No segundo semestre o filme Séraphine, vencedor de 7 prêmios César 2009,0 Oscar francês, vai chegar ao Brasil. Dirigida por Martin Provost, a película narra a trajetória da pintora naivefrancesa Seraphine Louis, nascida em 1864 e falecida em 1942. Pastora até os 18 anos, posteriormente empregada doméstica, Séraphine começou a pintar na maturidade em Senlis, pequena cidade de província onde o colecionador e marchand alemão Wilhelm Uhde fixou residência. Sem saber que a criada que contratara pintava, ao visitar um vizinho, Uhde teve sua atenção atraída por uma singela natureza morta e ficou muito surpreso ao saber que fora feita por Séraphine, a rude camponesa que cuidava de sua casa. Impressionado com o talento daquela autodidata, durante 20 anos a incentivou e adquiriu seus trabalhos, relação interrompida com o advento da Grande Depressão dos anos 50 — e que acabou gerando funestas consequências para a artista. Séraphine levava então uma vida marcada pela solidão e a penúria — o pouco que conseguia juntar, privando-se de roupas e com frequência de alimentos, era gasto em material artístico. Produzia muitas de suas tintas com componentes orgânicos, como seus exuberantes vermelhos, obtidos com sangue de porco e restos de velas.

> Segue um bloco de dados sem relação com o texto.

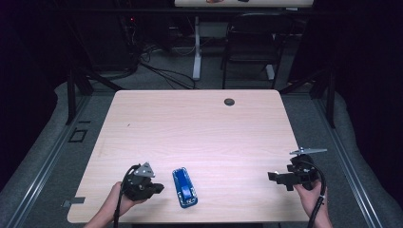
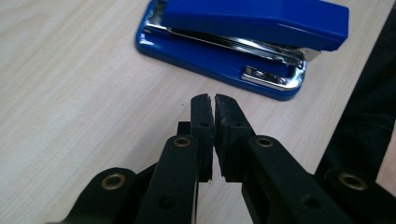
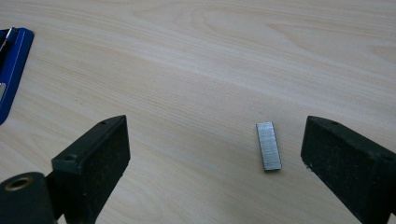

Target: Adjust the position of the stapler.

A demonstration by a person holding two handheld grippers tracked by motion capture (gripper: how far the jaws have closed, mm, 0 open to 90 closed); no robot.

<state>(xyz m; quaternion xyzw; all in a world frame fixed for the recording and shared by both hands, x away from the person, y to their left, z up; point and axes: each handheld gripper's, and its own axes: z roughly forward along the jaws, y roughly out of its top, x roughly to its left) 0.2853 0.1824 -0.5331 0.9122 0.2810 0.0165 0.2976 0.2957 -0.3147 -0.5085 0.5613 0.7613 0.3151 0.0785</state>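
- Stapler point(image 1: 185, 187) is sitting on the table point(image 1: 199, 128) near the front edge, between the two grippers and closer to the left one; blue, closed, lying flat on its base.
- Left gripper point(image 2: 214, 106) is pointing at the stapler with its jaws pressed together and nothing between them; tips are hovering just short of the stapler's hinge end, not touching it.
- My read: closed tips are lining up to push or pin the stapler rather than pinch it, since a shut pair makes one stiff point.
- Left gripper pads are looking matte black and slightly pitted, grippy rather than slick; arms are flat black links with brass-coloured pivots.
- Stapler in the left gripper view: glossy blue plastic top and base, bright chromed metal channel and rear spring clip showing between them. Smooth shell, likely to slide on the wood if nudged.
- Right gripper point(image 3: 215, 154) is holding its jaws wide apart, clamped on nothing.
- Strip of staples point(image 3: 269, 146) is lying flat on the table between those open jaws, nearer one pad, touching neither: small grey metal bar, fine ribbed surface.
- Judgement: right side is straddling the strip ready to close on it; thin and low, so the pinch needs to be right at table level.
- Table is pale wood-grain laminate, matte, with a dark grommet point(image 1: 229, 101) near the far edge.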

Pintava à noite, no chão de seu quartinho, de quatro, usando mais os dedos do que os pincéis . O atento alemão, a quem Picasso vendeu seu primeiro trabalho, foi o descobridor do Douanier Rousseau e tinha muito interesse em “artistas domingueiros” e criadores espontâneos, fora dos padrões da arte, denominados “pintores do sagrado coração” num dos livros que publicou.

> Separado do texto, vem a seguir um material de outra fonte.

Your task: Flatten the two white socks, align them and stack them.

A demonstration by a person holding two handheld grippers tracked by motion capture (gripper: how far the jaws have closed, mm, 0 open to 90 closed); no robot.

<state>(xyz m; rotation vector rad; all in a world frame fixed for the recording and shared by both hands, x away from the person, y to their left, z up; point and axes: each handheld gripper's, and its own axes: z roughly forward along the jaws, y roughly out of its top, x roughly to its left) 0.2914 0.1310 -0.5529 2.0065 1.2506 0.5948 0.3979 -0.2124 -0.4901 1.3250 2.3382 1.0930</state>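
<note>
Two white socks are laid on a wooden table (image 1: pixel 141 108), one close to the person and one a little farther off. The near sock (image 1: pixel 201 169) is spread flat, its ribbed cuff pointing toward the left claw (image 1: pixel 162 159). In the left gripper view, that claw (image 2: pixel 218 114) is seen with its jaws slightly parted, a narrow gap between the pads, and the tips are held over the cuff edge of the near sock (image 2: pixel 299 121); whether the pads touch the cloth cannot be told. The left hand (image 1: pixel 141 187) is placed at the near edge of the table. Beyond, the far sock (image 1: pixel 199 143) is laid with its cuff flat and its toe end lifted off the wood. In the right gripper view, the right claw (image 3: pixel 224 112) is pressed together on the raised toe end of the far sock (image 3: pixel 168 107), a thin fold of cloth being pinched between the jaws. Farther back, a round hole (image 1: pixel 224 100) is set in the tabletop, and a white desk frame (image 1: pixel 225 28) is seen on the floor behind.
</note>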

Entretanto quis o destino que Séraphine, desde cedo sujeita a sintomas de desequilíbrio, 3 anos após sua primeira exposição em Paris, precisasse ser internada num hospital geriátrico, onde faleceu 10 anos depois, mergulhada na mais abjeta solidão, miséria e abandono. Foi enterrada como indigente, e suspeita-se que tenha, na verdade, morrido de fome. Esquecida por algumas décadas, Séraphine teve no final do ano uma grande retrospectiva no Museu Maillol e sua obra suscitou enorme interesse após o sucesso do filme. Causa perplexidade verificar como aquelas mãos rústicas, que tantos assoalhos enceraram, tantas roupas lavaram, tenham podido criar quadros de intrigantes folhagens, seu tema unico, absolutamente inéditas, repletas de espiritualidade e mistério.
Numa narrativa isenta de miserabilidade e pieguice, Provost criou uma emocionante obra que remete ao conto Uma Vida Simples, de Flaubert, e ao destino igualmente trágico de Camille Claudel.